◆ What is expected ◆
Skip the images and print the listing exactly.

....

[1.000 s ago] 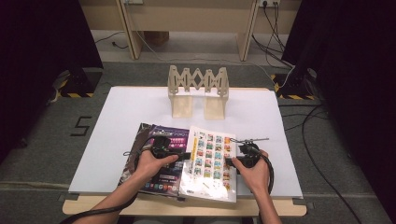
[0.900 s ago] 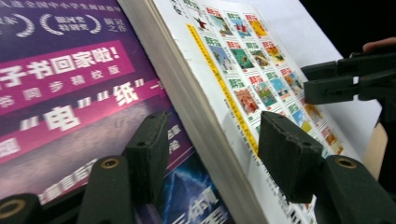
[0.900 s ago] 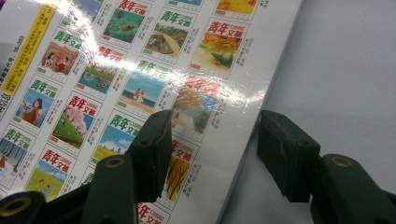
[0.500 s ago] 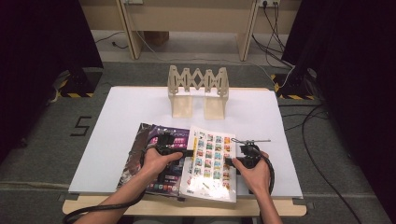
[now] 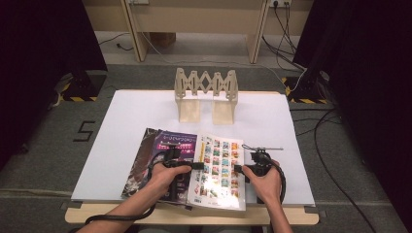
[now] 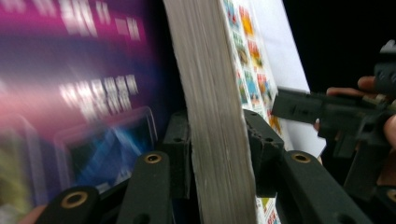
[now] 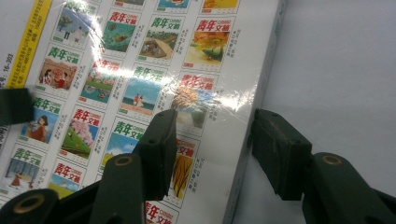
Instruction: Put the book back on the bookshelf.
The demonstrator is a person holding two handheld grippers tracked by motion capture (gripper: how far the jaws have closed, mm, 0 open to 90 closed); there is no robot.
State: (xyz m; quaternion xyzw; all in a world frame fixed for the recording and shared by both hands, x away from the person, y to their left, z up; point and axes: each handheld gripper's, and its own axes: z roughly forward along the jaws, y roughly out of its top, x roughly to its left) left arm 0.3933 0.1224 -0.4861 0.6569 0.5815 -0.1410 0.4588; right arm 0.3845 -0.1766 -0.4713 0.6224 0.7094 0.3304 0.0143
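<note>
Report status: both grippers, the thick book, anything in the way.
Left gripper jaws just closing, pads against thick book. Right gripper open, straddling its right edge. Purple magazine underneath; wooden rack well clear.

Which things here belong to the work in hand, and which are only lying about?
In the job:
- thick book with the picture-grid cover, edge between the left gripper jaws, which have just been closing
- right gripper, jaws astride its other edge

Lying about:
- purple magazine
- dark magazine beneath it
- wooden rack
</note>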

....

◆ Solution to this task ◆
[1.000 s ago] 
[0.900 s ago] 
[0.900 s ago] 
[0.500 s ago] 
[now] 
[now] 
[now] 
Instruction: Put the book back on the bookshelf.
The demonstrator is a person holding two handheld grippers tracked by motion capture (gripper: how far the jaws have closed, mm, 0 open to 90 closed); there is no robot.
State: (xyz m; quaternion xyzw; all in a world frame fixed for the recording and shared by both hands, x away from the person, y to their left, z up; point and axes: each handheld gripper's, and its own axes: z roughly forward along the jaws, y roughly out of its top, x roughly to its left) left arm 0.3933 0.1224 -0.4861 0.6569 0.5815 -0.1410 0.4588; right arm 0.3845 -0.1766 -0.4713 0.6224 0.7094 0.3304 0.0143
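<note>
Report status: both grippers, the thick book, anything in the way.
Left gripper jaws just closing, pads against thick book. Right gripper open, straddling its right edge. Purple magazine underneath; wooden rack well clear.

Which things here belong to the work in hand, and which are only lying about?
In the job:
- thick book with the picture-grid cover, edge between the left gripper jaws, which have just been closing
- right gripper, jaws astride its other edge

Lying about:
- purple magazine
- dark magazine beneath it
- wooden rack
</note>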

With this, the answer is finished.